Nine out of ten missions are determined as non-distress, Gardner said. "So the remaining 10 percent are where we are doing extra calls, and sending people out to look."

The center relies heavily on the Civil Air Patrol, the official civilian, non-profit auxiliary of the Air Force. The federally supported organization is an all-volunteer force, which oftentimes knows what may have happened to a downed aircraft before AFRCC or even the Federal Aviation Administration does, Woosley said.

"Every aircraft has a 'squawk' code," Woosley said, or aircraft transponder codes identifying them on radar.

What Civil Air Patrol does is "take all the [unclassified] radars in the United States … and they built a program that they put a math value on" incorporating variables such as take-off time, storms in the area, pilot experience, pressure, altitudes "anything that hits a certain threshold, their computer automatically tells them" where the aircraft could be.

The software is called Icarus, which refers to the Greek mythological character who, with the help of his father Daedalus, constructed two feathered wings glued together with wax.
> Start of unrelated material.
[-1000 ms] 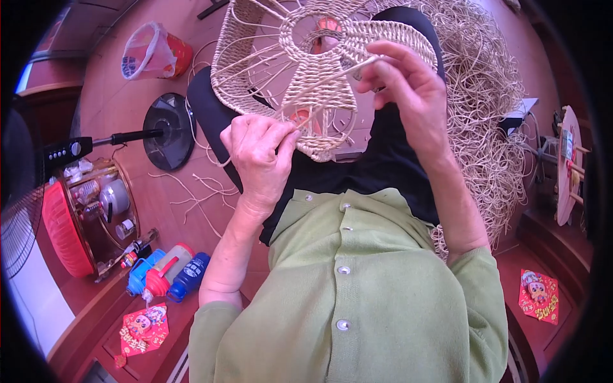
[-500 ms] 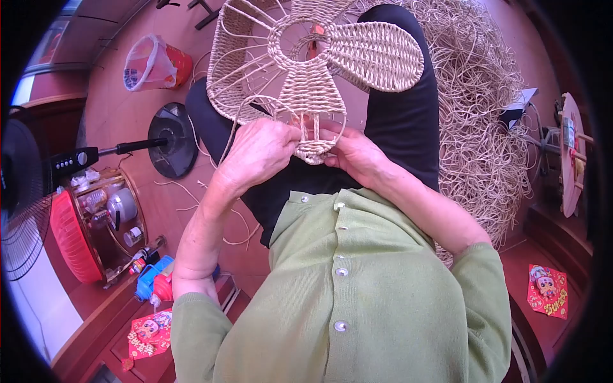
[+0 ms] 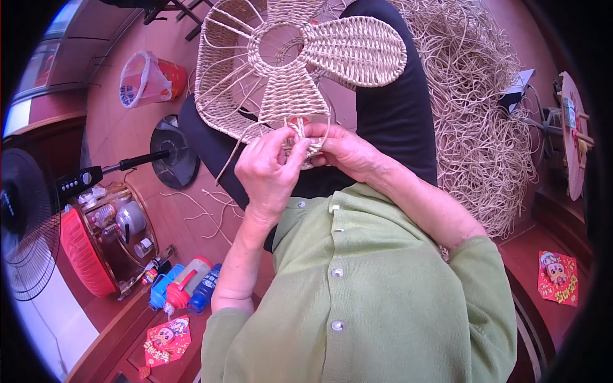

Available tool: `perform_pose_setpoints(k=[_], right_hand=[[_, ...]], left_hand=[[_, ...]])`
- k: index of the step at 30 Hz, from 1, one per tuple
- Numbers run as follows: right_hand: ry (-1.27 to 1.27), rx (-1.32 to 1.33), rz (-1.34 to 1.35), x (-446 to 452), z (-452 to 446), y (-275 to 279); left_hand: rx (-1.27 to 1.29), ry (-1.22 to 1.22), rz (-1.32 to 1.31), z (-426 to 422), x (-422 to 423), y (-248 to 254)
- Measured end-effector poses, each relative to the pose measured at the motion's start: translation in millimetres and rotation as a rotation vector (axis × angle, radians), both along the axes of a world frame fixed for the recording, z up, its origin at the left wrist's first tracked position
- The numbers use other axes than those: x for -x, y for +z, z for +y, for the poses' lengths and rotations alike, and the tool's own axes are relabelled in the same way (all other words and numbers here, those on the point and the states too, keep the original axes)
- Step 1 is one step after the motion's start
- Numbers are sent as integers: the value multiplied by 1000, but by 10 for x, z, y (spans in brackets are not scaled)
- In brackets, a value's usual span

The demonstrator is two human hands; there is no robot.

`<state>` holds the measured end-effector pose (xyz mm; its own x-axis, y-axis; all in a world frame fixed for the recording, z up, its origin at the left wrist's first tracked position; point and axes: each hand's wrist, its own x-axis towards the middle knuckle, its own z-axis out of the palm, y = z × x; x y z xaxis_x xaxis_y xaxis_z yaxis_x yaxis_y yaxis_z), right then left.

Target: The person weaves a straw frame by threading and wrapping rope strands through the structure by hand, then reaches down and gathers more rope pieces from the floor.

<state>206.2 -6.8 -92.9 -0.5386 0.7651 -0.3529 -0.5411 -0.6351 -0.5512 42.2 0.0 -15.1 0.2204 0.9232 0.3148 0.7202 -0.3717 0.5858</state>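
Observation:
A woven basket of pale twisted cord rests between my knees, its side worked into flower petals around an open ring. One wide woven petal points right, and another petal runs down to my hands. My left hand pinches a strand of cord at that petal's lower end, fingertips pressed together. Opposite it, my right hand grips the same unfinished end, its fingers partly behind the weave. The cord strand itself is mostly hidden by my fingers.
A big heap of loose cord lies on the floor at my right. To the left stand a lined waste bin, a fan with its round base, and several bottles. Loose cord ends trail beside my left leg.
My left hand has turned upward and now pinches at the petal's end, where a long loop of cord stood before. The view has shifted a little, and the basket sits further left.

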Motion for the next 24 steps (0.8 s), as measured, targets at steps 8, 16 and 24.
perform_pose_setpoints(k=[8,16,24], right_hand=[[-128,63,96,-32,-58,76],[-56,42,157,5,3,124],[-135,32,160,19,-37,174]], left_hand=[[10,137,-141,-51,-194,-166],[-19,86,-22,-97,-118,-69],[-1,63,80,-29,-168,-96]])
But Icarus flew too high toward the sun, melting his wings and falling from the sky.

"Their ability to find that trail, and then when you pull up the product that they give you … it's very accurate," Woosley said.

Adding cell-phone data or satellite data, anything to corroborate the mission, just enhances these multiple layers that could help find someone, Gardner said.

"Round the clock they work this," Woosley said. "It's technologies like this...that allows us" to get the mission done, he said.